The primordial role of the first base from anticodon (G₃₄) was revealed by switch of the specificity of a tRNA^Lys transcript transplantated with both the anticodon and the discriminator base of tRNA^Asn (GUU and G₇₃ instead of UUU and A₇₃). This chimeric tRNA^Lys(GUU) becomes well charged with Asn.⁵⁰ Since tRNA^Lys(UUU) with a G₇₃ does not accept Asn, G₃₄ plays a crucial role in Asn specificity. However, the discriminatory G is also important, since the presence of any other nucleotide on this position decreases asparaginylation efficiency of this tRNA.

The contribution of the anticodon nucleotides to Asn identity was more extensively investigated by in vivo analysis of the charging capacity of tRNA^Asn variants.⁴⁹ Charged and uncharged tRNA were fractionated by PAGE and quantified by Northern blot. Single base changes of U₃₅ to C₃₅ or U₃₆ to C₃₆ in tRNA^Asn abolish its charging capacity whereas substitution of G₃₄ by C₃₄ converting the anticodon GUU to CUU confers Lys accepting capacity to the mutated tRNA. Finally, the chimeric tRNA^Asn (CUU) with A₇₃ is deprived of any Asn accepting capacity and switches, in vivo, to Lys specificity. Thus, the anticodon nucleotides G₃₄, U₃₅ and U₃₆ as well as the discriminator G₇₃ are crucial for asparaginylation (fig.4). In addition to its functional role, G₇₃ plays also a pivotal role by maintaining the overall structure of tRNA^Asn since presence of C₇₃ or U₇₃ provokes in vivo instability. These nucleotides are probably the major but not the sole elements determining Asn identity, since the chimeric tRNA^fMet with transplantated Asn anticodon and G₇₃ does not initiate synthesis of a polypeptide chain from an Asn initiation codon.⁴⁹

Figure 4

tRNA^Asn identity and putative interaction of U₃₅ and G₇₃ with AsnRS residues. The cloverleaf structure of E. coli tRNA^Asn is presented. Nucleotides determining E. coli Asn identity are indicated in grey dots. Parts of the consensus sequences deduced from (more...)
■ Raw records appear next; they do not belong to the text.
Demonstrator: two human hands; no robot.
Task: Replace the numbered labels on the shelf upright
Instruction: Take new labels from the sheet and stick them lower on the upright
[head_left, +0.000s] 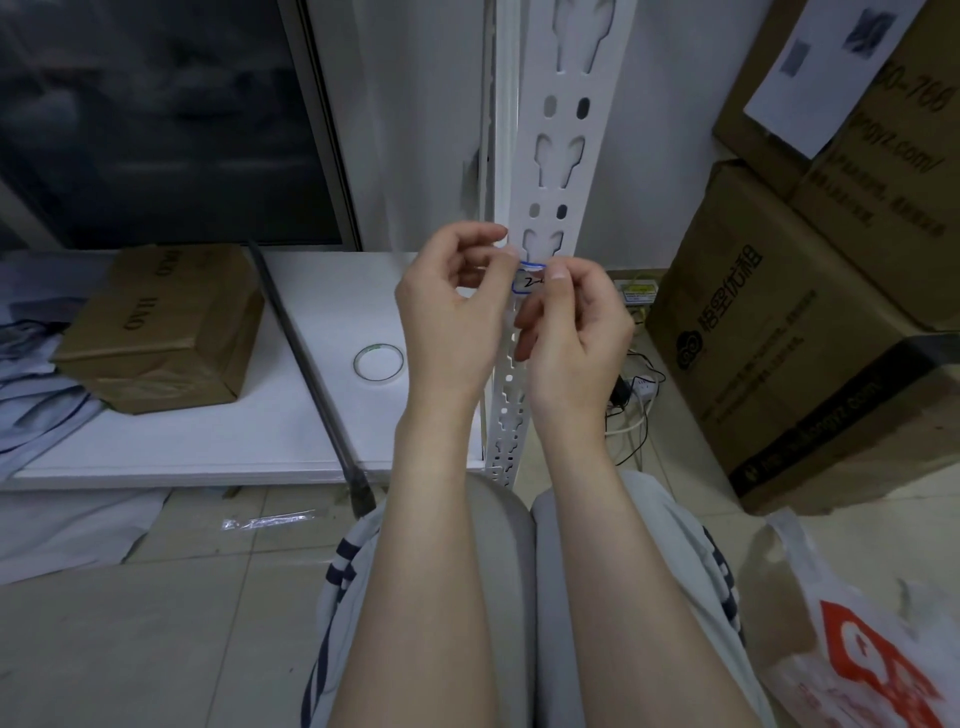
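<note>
Label (527, 281) — between left hand (451, 312), right hand (571, 332)

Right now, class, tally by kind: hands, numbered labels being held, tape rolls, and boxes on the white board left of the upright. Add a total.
Hands: 2, the left hand and the right hand
Numbered label: 1
Tape roll: 1
Brown box: 1
Total: 5

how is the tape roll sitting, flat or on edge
Flat: the tape roll lies on the white board, its round hole facing up.
</note>
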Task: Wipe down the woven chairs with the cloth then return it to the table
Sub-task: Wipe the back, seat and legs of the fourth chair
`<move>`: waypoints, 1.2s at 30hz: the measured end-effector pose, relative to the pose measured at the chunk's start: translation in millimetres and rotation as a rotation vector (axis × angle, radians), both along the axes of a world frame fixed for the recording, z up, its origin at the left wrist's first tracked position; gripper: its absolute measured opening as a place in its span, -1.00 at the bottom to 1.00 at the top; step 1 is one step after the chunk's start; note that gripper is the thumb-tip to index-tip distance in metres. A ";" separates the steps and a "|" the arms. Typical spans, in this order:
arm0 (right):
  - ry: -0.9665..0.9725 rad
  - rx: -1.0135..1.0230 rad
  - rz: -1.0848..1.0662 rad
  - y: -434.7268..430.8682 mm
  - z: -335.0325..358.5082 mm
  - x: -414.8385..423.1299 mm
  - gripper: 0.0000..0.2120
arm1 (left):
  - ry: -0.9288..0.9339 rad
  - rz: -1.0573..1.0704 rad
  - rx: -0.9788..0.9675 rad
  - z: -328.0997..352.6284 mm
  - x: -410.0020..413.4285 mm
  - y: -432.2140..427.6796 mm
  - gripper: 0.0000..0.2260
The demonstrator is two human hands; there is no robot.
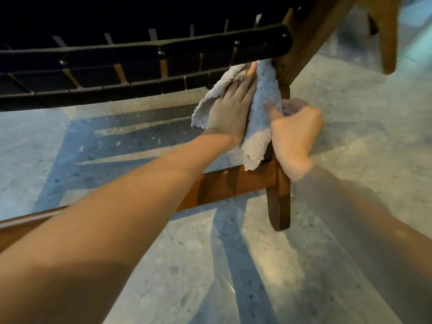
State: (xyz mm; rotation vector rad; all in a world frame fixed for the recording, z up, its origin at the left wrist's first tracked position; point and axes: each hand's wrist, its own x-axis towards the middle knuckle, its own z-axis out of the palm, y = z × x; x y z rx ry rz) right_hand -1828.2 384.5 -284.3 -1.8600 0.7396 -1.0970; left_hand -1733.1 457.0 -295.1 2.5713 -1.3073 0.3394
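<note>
The left hand (pixel 230 111), fingers straight, presses the cloth (pixel 264 94) flat against the right corner of the woven chair (pixel 140 57), just below its dark webbing. The right hand (pixel 295 134) grasps the wooden chair leg (pixel 279 206), thumb touching the cloth.

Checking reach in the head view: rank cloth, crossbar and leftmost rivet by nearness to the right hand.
1. Cloth, under the right hand's thumb, just left.
2. Crossbar, below and left.
3. Leftmost rivet, far left on the black strap.
</note>
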 end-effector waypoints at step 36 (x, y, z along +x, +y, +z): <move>0.395 -0.015 0.496 203.7 -40.1 0.0 -0.70 | 0.619 -0.026 -0.013 -35.6 -17.0 239.7 -0.70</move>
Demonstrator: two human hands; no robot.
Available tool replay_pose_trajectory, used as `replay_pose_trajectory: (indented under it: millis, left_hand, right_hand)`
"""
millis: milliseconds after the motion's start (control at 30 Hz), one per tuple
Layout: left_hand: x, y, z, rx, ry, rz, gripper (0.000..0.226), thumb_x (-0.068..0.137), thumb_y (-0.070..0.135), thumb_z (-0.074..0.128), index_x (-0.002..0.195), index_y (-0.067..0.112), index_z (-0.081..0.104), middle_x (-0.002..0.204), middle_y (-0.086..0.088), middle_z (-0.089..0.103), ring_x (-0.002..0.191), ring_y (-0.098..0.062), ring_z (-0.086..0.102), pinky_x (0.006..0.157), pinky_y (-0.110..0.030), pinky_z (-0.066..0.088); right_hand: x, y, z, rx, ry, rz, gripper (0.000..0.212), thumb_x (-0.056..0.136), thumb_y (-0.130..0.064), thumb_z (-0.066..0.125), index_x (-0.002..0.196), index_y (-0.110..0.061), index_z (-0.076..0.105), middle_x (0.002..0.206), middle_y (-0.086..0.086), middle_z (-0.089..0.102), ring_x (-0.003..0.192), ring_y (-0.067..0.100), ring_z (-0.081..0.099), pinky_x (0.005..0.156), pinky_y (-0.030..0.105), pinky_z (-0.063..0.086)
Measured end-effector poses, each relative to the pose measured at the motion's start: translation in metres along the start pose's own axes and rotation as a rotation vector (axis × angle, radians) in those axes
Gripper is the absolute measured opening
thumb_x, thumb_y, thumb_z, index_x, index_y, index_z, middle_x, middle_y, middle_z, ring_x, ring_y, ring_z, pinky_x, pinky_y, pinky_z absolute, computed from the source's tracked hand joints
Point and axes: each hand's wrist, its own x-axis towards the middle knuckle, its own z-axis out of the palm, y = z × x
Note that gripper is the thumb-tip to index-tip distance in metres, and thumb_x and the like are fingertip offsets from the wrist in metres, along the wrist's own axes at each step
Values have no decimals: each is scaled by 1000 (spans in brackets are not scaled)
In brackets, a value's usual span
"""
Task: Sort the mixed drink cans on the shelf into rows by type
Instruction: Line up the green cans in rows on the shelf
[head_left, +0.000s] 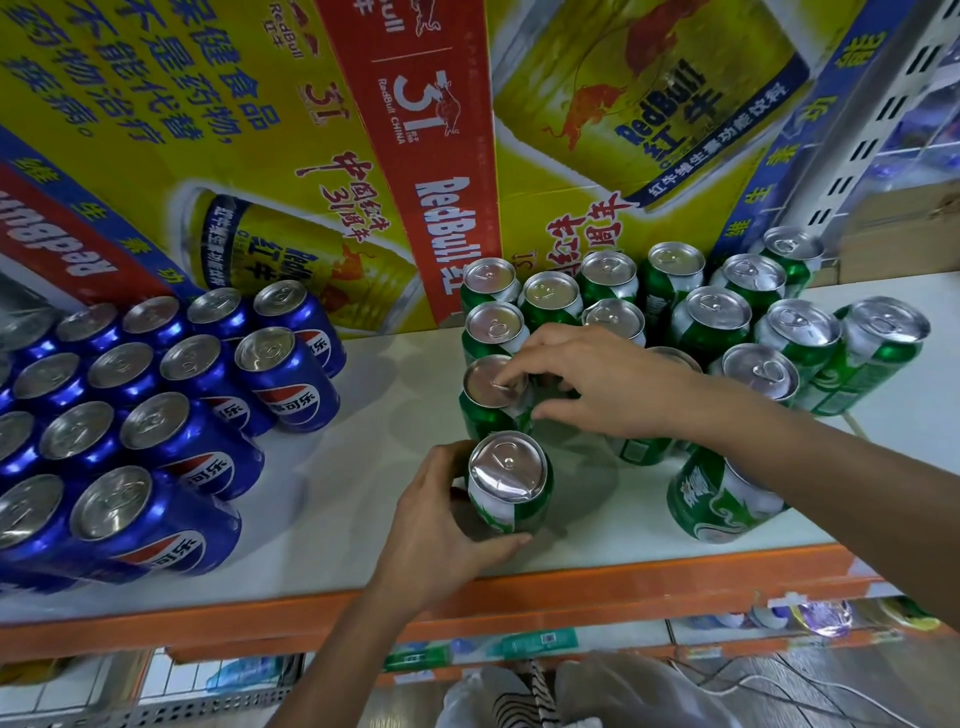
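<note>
Green row under extension.
Left hand (436, 525) grips can (511, 488) before green block (719, 314); right hand (613, 384) pinches end can (485, 413), apparently aligning.

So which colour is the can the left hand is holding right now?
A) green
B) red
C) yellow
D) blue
A: the left hand curls its fingers round a green can at the front of the shelf, while the blue cans stand apart on the left.
</note>
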Motion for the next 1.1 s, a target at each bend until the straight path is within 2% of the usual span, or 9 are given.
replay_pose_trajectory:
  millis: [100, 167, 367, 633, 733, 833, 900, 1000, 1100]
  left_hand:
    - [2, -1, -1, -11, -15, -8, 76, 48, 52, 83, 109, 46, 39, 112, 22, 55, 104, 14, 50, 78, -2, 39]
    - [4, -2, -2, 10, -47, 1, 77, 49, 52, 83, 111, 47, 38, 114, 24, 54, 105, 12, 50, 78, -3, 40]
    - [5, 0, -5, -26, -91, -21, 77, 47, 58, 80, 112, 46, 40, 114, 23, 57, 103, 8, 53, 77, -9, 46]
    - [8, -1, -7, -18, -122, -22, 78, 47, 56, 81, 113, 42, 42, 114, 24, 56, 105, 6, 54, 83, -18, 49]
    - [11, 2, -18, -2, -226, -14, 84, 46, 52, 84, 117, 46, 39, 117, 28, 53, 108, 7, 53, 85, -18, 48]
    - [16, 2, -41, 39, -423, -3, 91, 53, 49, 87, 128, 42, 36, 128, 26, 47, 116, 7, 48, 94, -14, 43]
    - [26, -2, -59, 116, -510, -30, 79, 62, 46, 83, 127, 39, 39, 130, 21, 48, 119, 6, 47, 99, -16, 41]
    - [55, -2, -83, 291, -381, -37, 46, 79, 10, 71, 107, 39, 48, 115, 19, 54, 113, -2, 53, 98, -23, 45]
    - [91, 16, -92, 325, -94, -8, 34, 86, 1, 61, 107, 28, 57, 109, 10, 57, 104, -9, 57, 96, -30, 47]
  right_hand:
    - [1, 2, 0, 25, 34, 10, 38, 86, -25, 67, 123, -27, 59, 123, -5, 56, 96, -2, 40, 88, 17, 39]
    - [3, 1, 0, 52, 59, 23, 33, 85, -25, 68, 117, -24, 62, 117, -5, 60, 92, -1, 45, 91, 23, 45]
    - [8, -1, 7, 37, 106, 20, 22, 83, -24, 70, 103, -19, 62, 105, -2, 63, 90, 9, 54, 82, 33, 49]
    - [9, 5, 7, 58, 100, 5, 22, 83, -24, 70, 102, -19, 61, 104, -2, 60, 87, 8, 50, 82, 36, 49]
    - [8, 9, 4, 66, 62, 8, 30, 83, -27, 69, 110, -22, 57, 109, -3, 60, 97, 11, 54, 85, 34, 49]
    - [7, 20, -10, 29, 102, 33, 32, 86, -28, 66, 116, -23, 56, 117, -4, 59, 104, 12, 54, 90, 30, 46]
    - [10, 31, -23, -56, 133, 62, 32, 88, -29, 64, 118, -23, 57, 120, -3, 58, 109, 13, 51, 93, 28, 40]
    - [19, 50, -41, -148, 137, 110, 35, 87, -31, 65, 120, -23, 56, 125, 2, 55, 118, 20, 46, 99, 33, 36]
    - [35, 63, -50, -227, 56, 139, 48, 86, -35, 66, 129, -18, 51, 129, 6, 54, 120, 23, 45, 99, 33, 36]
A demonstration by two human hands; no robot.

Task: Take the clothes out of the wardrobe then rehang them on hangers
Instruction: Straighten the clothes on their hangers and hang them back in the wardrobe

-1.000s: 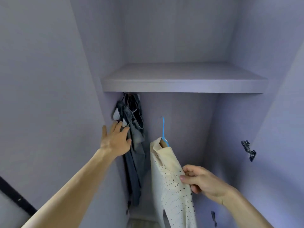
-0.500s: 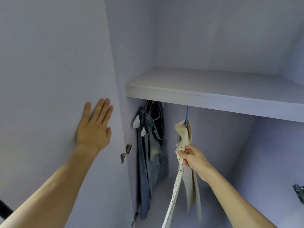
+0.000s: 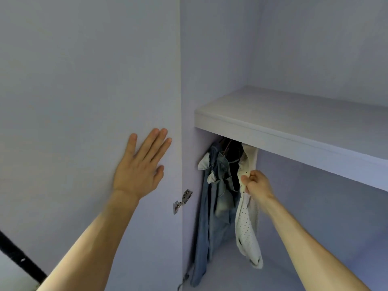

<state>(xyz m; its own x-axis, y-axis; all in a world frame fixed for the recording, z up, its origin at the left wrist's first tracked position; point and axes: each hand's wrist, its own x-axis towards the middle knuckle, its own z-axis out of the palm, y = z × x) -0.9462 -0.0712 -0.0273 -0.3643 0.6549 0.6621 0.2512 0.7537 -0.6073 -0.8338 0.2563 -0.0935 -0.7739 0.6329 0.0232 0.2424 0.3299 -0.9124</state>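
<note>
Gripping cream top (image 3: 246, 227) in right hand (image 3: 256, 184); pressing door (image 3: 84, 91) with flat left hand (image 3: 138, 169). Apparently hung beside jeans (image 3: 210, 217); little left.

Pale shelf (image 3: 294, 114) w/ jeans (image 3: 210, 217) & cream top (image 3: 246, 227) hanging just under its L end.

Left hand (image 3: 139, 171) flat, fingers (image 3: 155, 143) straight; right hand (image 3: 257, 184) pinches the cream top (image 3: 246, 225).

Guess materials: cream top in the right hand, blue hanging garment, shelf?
Cream top: soft fabric, maybe perforated knit; small dark dots, limp drape. Blue garment: likely denim; faded patches. Shelf: probably laminated board; matte, pale, faint grain.
</note>
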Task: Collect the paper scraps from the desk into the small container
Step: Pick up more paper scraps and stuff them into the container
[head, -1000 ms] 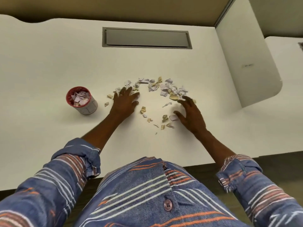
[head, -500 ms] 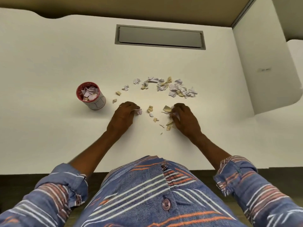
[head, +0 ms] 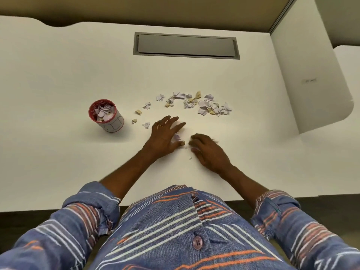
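A small container (head: 113,126) with a red rim and white wall stands on the desk at the left, partly filled with scraps. An arc of white and tan paper scraps (head: 204,106) lies beyond my hands, with a few stray scraps (head: 146,125) nearer the container. My left hand (head: 163,134) lies flat with fingers spread, covering some gathered scraps (head: 176,137) at its palm. Just right of it, my right hand (head: 209,151) is curled on the desk, its fingertips closed over a few scraps. The hands almost touch.
The white desk (head: 58,75) has a grey cable hatch (head: 186,45) at the back. A white side panel (head: 315,78) rises at the right. My striped shirt covers the desk's near edge.
Both hands have dragged scraps inward and toward me, closing the gap between them. My left hand has gone from curled to spread flat. The loose scraps between the hands are now under them.
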A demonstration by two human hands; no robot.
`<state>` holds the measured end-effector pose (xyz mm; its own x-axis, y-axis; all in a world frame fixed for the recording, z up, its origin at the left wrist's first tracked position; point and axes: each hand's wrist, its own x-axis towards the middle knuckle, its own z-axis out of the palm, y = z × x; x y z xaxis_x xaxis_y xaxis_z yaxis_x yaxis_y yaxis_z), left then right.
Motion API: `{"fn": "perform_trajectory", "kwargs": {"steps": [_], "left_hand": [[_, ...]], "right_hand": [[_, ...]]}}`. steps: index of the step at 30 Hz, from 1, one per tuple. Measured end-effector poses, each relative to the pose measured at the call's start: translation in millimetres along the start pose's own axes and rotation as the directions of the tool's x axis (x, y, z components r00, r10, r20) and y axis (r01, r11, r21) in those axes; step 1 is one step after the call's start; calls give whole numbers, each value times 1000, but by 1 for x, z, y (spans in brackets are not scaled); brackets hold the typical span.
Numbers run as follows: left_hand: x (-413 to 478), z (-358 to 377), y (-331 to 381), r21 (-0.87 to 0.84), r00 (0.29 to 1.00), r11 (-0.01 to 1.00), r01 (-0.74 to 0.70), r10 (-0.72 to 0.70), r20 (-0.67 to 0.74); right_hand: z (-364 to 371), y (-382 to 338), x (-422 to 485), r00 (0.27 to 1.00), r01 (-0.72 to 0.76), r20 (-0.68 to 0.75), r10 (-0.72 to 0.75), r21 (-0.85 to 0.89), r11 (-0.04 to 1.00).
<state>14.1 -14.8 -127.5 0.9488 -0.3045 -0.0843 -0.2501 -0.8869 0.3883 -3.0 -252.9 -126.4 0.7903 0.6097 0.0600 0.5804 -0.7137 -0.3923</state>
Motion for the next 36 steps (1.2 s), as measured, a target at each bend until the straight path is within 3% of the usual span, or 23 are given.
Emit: {"fn": "perform_trajectory", "kwargs": {"steps": [3, 8, 12, 14, 18, 21, 24, 27, 29, 33, 36], "left_hand": [[-3, 9, 0, 9, 997, 999, -52, 51, 54], [-16, 16, -8, -77, 979, 988, -132, 118, -169], [-27, 15, -13, -7, 963, 990, -144, 138, -230], [-34, 13, -12, -11, 964, 997, -71, 66, -258], [-44, 9, -1, 80, 969, 975, 209, -196, -151], [-44, 6, 5, 70, 951, 949, 307, -303, -68], [-47, 8, 7, -57, 952, 954, 295, -298, -70], [-52, 11, 5, -294, 942, 903, 312, -334, -25], [-58, 11, 3, -248, 964, 933, 262, -267, 13], [-62, 7, -3, -201, 993, 975, 95, -106, -43], [-61, 3, -5, -257, 994, 963, 78, -95, -55]], "right_hand": [[-4, 2, -15, 997, -61, -56, 60, -6, 998], [-15, 17, -41, 956, -240, -134, 260, 148, 959], [-7, 11, -53, 895, -440, -27, 445, 107, 892], [-1, 2, -51, 877, -480, 38, 479, 18, 877], [5, -20, -39, 915, -392, 93, 393, -35, 919], [6, -34, -34, 941, -320, 105, 322, -34, 947], [4, -40, -31, 970, -225, 79, 229, -55, 973], [1, -40, -28, 977, -180, 94, 191, -116, 977], [-1, -38, -26, 976, -171, 110, 189, -155, 973], [-3, -36, -21, 966, -196, 141, 219, -158, 968], [-3, -35, -18, 963, -215, 133, 235, -151, 965]]}}
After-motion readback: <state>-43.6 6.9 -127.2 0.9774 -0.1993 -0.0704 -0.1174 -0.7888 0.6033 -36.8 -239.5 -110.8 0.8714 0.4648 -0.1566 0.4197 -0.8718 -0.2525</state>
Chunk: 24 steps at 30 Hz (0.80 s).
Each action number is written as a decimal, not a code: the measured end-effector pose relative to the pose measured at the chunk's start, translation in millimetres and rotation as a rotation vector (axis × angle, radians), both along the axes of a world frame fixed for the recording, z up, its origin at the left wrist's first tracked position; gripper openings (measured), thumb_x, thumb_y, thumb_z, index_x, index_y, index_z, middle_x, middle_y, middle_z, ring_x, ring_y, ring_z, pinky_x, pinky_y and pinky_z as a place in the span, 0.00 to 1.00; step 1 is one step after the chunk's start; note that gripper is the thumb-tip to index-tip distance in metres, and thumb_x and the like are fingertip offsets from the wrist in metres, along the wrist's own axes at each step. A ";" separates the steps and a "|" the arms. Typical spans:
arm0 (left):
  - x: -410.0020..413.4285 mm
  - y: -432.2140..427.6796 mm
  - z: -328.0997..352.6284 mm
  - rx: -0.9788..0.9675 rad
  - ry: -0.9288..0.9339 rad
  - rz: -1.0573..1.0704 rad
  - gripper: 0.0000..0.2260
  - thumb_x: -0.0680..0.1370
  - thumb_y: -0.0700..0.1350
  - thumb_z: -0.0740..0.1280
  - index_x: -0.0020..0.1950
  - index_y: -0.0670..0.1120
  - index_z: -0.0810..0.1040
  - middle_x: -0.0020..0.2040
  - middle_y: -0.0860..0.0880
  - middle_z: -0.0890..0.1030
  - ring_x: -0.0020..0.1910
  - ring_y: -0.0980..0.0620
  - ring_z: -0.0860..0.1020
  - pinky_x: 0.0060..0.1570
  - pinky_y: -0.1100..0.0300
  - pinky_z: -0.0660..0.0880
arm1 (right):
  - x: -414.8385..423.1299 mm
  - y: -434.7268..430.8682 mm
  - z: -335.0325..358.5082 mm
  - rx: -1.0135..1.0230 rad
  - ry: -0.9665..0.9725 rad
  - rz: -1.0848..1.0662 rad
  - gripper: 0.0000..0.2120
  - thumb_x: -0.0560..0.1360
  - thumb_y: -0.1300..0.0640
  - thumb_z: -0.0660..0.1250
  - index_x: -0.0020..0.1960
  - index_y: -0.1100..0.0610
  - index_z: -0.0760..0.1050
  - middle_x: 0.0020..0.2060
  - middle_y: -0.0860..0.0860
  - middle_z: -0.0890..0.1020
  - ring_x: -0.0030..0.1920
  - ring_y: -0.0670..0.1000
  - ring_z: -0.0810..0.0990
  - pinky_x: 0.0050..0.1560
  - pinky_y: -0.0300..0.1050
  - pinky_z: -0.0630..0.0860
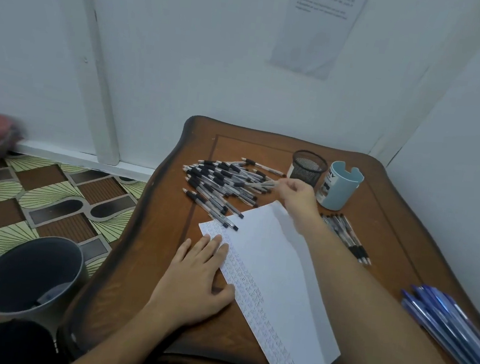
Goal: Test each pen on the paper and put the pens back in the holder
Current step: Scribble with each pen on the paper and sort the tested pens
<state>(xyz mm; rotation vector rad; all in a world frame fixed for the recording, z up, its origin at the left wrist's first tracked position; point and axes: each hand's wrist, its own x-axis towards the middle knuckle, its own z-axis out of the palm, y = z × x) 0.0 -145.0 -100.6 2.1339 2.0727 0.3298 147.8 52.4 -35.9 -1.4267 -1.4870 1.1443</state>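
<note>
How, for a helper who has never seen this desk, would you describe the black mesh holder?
Find the brown wooden table in the room's corner and look to its far side. Two cups stand there, right of the loose pen pile; the black mesh holder is the left one, see-through wire, unlike the solid pale-blue cup.

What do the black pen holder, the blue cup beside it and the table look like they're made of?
The black holder looks like metal wire mesh: its fine grid is see-through. The blue cup seems smooth plastic, with moulded notches in its rim. The table appears varnished wood: brown, grained, softly shiny.
</note>
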 end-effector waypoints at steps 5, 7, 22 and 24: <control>1.2 0.2 1.1 0.005 -0.009 -0.002 0.39 0.69 0.68 0.39 0.79 0.55 0.48 0.79 0.55 0.45 0.77 0.56 0.42 0.72 0.55 0.34 | 29.1 -24.3 25.4 -0.153 0.633 -0.159 0.04 0.83 0.54 0.60 0.51 0.49 0.71 0.44 0.51 0.83 0.47 0.53 0.84 0.51 0.52 0.79; 1.6 0.2 1.7 0.004 -0.006 0.001 0.39 0.69 0.68 0.38 0.79 0.55 0.48 0.79 0.55 0.45 0.77 0.56 0.42 0.72 0.56 0.33 | 39.1 -39.5 24.4 -0.140 0.657 -0.124 0.05 0.85 0.51 0.55 0.54 0.47 0.70 0.35 0.51 0.80 0.33 0.50 0.80 0.40 0.48 0.79; 4.3 -1.1 3.6 0.016 -0.019 0.013 0.40 0.68 0.67 0.40 0.79 0.54 0.52 0.79 0.54 0.49 0.77 0.56 0.45 0.74 0.54 0.37 | 69.1 -109.8 10.7 -0.151 0.536 0.120 0.12 0.84 0.61 0.56 0.54 0.62 0.77 0.28 0.55 0.70 0.30 0.52 0.72 0.35 0.47 0.75; 4.3 -1.0 4.2 0.016 -0.031 0.009 0.40 0.68 0.67 0.41 0.79 0.53 0.53 0.79 0.54 0.50 0.78 0.55 0.45 0.74 0.54 0.37 | 76.2 -114.0 5.1 -0.176 0.549 0.116 0.22 0.85 0.53 0.50 0.51 0.64 0.79 0.28 0.55 0.72 0.33 0.52 0.74 0.42 0.48 0.76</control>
Discrimination by Asparaginyl-tRNA Synthetase of tRNA^Asn against tRNA^Asp and tRNA^Lys

The strongest identity elements of tRNA^Asn, namely the anticodon nucleotides and the discriminator base are partly conserved in tRNA^Asp53-56 and tRNA^Lys.^57-60 Then, how does AsnRS discriminate tRNA^Asn from tRNA^Asp and tRNA^Lys? Among the nucleotides involved in identity of tRNA^Asn and tRNA^Asp only nucleotides 36, (respectively C and U) differs. Since substitution in E. coli tRNA^Asn of U₃₆ by C₃₆ drastically decreases charging efficiency,⁵⁰ C₃₆ prevents recognition of tRNA^Asp by AsnRS. In contrast, U₃₆ in tRNA^Asn by itself probably does not prevent aspartylation by AspRS since substitution in tRNA^Asp of C₃₆ by U₃₆ only affects moderately tRNA aspartylation.⁵⁶ Specific asparaginylation of tRNA^Asn may be reinforced by the postranscriptionnal modification t⁶A preventing aspartylation.

Among the nucleotides involved in identity of tRNA^Asn and tRNA^Lys(UUU) only nucleotide 34, (respectively G and hypermodified U) differs in cytosolic eukaryotic tRNAs, whereas both, nucleotide 34 and the discriminator base (respectively G₇₃ and A₇₃), differ in prokaryotic tRNAs. So, in eukaryotic tRNA^Lys(UUU) the modified U₃₄ is probably the sole nucleotide which prevents asparaginylation, whereas in prokaryotic tRNA^Lys(UUU) the discriminator base A₇₃ may also prevent asparaginylation.

Finally it has been suggested that strong contribution of U35 and U36 to Asn identity determines the distribution of the two distantly related groups of class I LysRS which recognize either both U35 and U36 or U36 alone, in organisms possessing or lacking AsnRS.⁶¹

Elements of Asparaginyl-tRNA Synthetase Involved in Recognition of tRNA^Asn

The aa residues of AspRS contacting the anticodon and the discriminator base of tRNA^Asp were identified in the 3D structure of the complex from yeast.^25,62 Implication of most of these residues in efficient tRNA charging was confirmed by site-directed mutagenesis of the enzyme.⁶³ Alignments show conservation in AsnRS of the residues from AspRS contacting U₃₅ and G₇₃ of tRNA^Asp.^54,64 Since these nucleotides are conserved in tRNA^Asn and contribute also to efficient asparaginylation they are probably contacted by the conserved residues from AsnRS (fig. 4).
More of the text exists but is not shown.